With regards to the first question, students usually observe that children’s toys are divided by colors - mostly darker or primary colors in the boys’ section and lighter or pastel colors in the girls’ section. Further, boys’ clothes are made of tougher fabric such as cotton while girls’ clothing are more delicate. In addition, girls’ clothes are more fitted and colorful while boys’ clothes are buggier, and dull colors. With regards to toys, students usually observe that the toys are also separated by gender. In general, boys’ toys comprise of action figures, cars, including police cars and fire trucks, guns, tool sets, athletic or sporting gear such as balls, skateboards, etc. On the other hand, the toys in the girls’ section tend to be dolls, dress-up sets, cooking sets, nail sets, domestic appliances, stuffed animals, etc. Students observe that the clothing and toys are very gendered.

With regards to “unusual” or “unexpected” findings, students have generally made two observations.
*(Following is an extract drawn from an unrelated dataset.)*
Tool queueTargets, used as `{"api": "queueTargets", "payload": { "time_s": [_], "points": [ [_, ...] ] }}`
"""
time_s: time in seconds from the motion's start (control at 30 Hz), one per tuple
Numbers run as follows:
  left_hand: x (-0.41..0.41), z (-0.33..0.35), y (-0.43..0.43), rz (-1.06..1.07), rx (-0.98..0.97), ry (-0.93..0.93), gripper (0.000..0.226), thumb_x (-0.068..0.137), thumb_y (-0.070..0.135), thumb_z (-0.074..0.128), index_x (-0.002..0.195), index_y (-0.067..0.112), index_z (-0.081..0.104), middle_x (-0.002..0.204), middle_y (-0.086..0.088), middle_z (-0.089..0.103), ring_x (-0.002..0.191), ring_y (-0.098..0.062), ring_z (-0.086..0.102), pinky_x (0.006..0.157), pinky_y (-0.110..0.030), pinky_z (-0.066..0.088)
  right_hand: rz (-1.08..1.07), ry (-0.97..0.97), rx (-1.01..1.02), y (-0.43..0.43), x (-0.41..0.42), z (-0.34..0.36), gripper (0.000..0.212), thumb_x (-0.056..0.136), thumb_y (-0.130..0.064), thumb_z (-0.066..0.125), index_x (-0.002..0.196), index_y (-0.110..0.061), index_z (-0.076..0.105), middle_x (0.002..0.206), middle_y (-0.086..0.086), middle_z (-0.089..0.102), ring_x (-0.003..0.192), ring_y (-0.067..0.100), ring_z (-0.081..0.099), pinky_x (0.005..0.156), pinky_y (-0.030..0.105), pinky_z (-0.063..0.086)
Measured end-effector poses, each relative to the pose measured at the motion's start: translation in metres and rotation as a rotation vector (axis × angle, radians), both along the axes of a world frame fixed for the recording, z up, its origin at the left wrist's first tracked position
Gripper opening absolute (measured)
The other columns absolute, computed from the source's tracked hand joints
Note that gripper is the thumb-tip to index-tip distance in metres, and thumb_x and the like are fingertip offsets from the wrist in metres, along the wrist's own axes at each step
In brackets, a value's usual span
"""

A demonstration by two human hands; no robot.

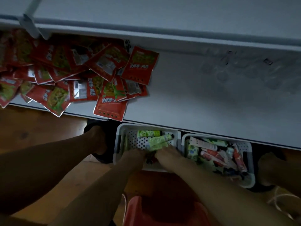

First is that some stores have a gender-neutral section for toys. Toys in this section include video games, swing sets, sand, or beach toys, and electronics, among others. However, students have not observed any store with a gender-neutral clothing section. The second observation is that some clothing items in the girls’ section look like some of the clothing items in the boys’ section, but there are no clothing items in the boys’ section that look “girly”.

In response to the second question, students observe that through toys, society teaches girls to be “girly” – more feminine, use make-up, strive to look beautiful, do more domestic labor such as household chores, and be caregivers, while boys are encouraged to be the “fixers” of anything broken. In addition, males are supposed to engage in professions or occupations that put them outside of the house, like being in the military, police, fire fighting, or in construction work, and to be more hands-on. In addition, boys are also expected to exhibit strength like superheroes, and to be caretakers, providers, protectors, and builders.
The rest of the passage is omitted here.